[Task goal] Reproduce each line from the first in the data through the line that contains "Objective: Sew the" exactly; give nothing else.

######

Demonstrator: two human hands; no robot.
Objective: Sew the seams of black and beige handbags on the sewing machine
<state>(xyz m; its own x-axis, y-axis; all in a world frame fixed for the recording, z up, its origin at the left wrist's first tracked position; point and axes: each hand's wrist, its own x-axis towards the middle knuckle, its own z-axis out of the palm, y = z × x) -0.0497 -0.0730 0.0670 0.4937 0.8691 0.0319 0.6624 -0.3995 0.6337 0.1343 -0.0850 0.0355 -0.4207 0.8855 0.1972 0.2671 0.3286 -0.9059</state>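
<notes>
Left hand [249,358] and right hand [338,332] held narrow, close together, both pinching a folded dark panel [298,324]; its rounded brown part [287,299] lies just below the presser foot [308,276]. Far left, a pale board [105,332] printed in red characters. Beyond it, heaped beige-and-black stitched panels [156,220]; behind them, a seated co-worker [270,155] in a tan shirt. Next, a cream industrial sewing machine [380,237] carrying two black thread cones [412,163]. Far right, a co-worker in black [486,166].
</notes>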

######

[Exercise result]
Demonstrator: two human hands; no robot.
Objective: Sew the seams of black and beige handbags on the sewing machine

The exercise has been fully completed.